This is one of the first steps towards a computer being able to tap directly into what our brain sees, imagine, and even dreams.
(Link to video) Each image that we see active photoreceptors in the retina of the eye. The information is fed through the optic nerve at the back of the brain. Here, the information is assembled and interpreted by increasingly higher-level process of the brain.
In this experiment, subjects watched clips of movie trailers in an fMRI machines scanned their brains in real time. The computer mapped activity throughout million (3D pixels) Äúvoxels at.
The computer gradually learned to associate the formal qualities, edges, and the movement occurring in the film with corresponding patterns of brain activity.
He then built Äúdictionaries at by matching the video images with patterns of brain activity, and models predict he guessed would be created with new videos, using a palette of 18 million seconds of random videos taken from the Internet. Over time, the computer could crunch all that data in a set of images that plays alongside the original video.
I understand the process properly, we images, Aore see on the right side (, Äúclips rebuilt from the brain activity, Au) are actually being average performance created by mixing a hundred random YouTube clips that met the computer, AOS predictions of what the pictures would match the grounds that it was monitoring in the brain.
In other words, the right image is generated from existing clips, not from scratch.

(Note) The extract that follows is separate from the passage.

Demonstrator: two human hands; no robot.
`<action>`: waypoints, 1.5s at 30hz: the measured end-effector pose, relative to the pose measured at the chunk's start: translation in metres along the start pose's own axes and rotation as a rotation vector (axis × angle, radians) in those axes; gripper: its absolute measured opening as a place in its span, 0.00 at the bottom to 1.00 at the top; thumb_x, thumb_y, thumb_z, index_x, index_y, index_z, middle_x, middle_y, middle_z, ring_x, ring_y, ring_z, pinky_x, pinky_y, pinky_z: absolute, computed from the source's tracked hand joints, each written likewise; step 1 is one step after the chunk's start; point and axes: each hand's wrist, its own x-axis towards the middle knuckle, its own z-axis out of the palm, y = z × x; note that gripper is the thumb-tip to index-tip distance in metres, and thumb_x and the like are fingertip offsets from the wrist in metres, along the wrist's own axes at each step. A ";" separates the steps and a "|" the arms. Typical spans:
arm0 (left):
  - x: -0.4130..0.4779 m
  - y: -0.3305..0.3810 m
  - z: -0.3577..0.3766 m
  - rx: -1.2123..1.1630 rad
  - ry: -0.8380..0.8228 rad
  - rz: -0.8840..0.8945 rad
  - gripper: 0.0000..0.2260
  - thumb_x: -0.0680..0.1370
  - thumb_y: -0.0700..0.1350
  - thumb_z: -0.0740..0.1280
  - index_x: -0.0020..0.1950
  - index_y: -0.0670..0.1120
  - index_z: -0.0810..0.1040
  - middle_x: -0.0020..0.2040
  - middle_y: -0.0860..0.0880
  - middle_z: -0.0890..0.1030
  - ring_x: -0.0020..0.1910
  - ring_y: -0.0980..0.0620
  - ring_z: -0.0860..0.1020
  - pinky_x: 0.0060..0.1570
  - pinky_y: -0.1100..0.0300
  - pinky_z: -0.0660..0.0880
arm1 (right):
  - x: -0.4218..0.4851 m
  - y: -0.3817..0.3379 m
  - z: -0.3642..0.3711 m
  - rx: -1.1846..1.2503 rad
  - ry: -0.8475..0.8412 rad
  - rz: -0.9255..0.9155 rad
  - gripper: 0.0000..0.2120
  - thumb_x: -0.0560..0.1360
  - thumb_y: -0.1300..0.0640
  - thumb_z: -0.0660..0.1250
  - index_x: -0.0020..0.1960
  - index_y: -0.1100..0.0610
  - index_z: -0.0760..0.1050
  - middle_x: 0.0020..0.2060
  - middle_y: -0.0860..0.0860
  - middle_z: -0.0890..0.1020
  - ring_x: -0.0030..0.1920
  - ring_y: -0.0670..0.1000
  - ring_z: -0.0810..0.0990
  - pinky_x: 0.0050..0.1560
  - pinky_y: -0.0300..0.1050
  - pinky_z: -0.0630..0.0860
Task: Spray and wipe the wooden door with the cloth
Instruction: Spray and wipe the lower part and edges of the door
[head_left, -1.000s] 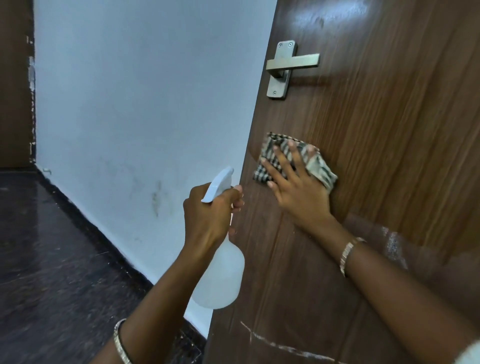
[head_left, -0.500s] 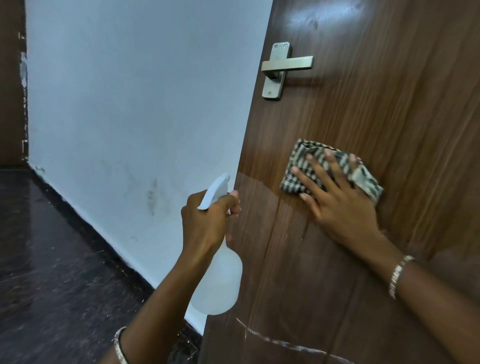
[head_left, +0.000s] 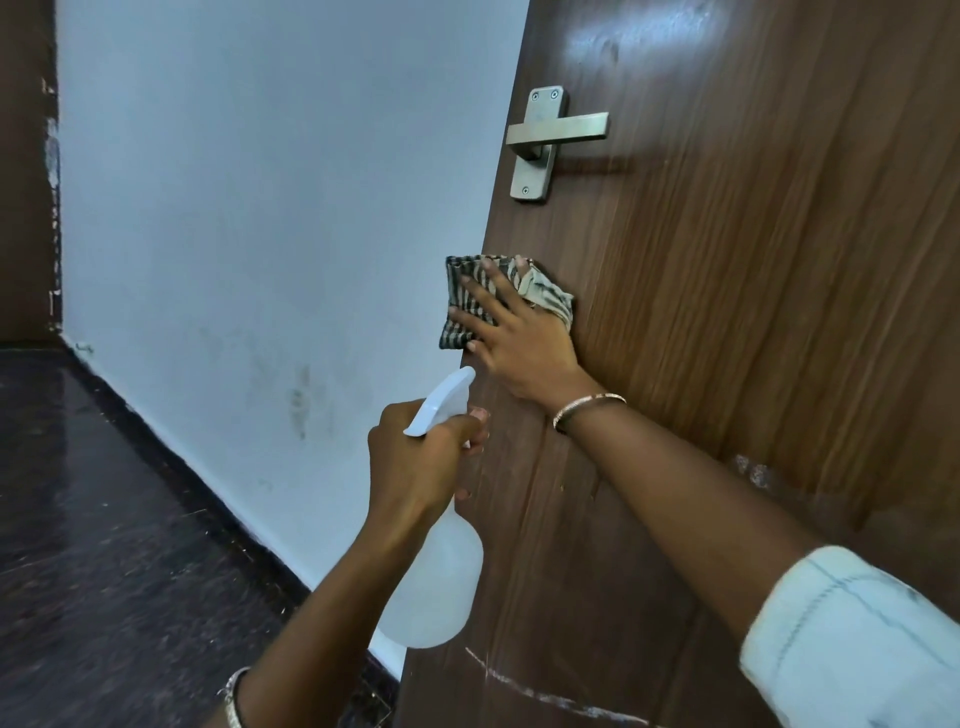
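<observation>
Cloth (head_left: 550, 300), striped, lies flat against the wooden door (head_left: 727, 364), just below the door handle (head_left: 550, 137). Right hand (head_left: 519, 348) presses it with straight, spread fingers. Left hand (head_left: 415, 467), lower still, grips the spray bottle (head_left: 431, 587).

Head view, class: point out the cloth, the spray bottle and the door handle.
cloth (head_left: 553, 300), head view, on its striped right corner.
spray bottle (head_left: 436, 587), head view, on its round white body.
door handle (head_left: 563, 130), head view, on its flat metal lever.
</observation>
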 end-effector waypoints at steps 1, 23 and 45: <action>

In this video (link), you can see the new video that is at the origin of brain activity in the upper left part of the screen, and some of the samples (strung in a line) that the computer of assumptions must be the cause of this kind of brain activity.
This would explain the momentary fragments of ghostly words that appear in the images and the strange color and shape-quarters of the original.
The result is a moving image which looks a bit like a blurred version of the original video, but that was just generalized based on the available range of average images. Clearly, the perception of faces activates the brain in a very active, judging by the relative clarity of the computer, AOS generated images, compared to other types of images.
I wonder what would happen if you set this system in a biofeedback loop, so that the activity of the brain and the image generation could play against each other? It might be as a computer-assisted hallucination.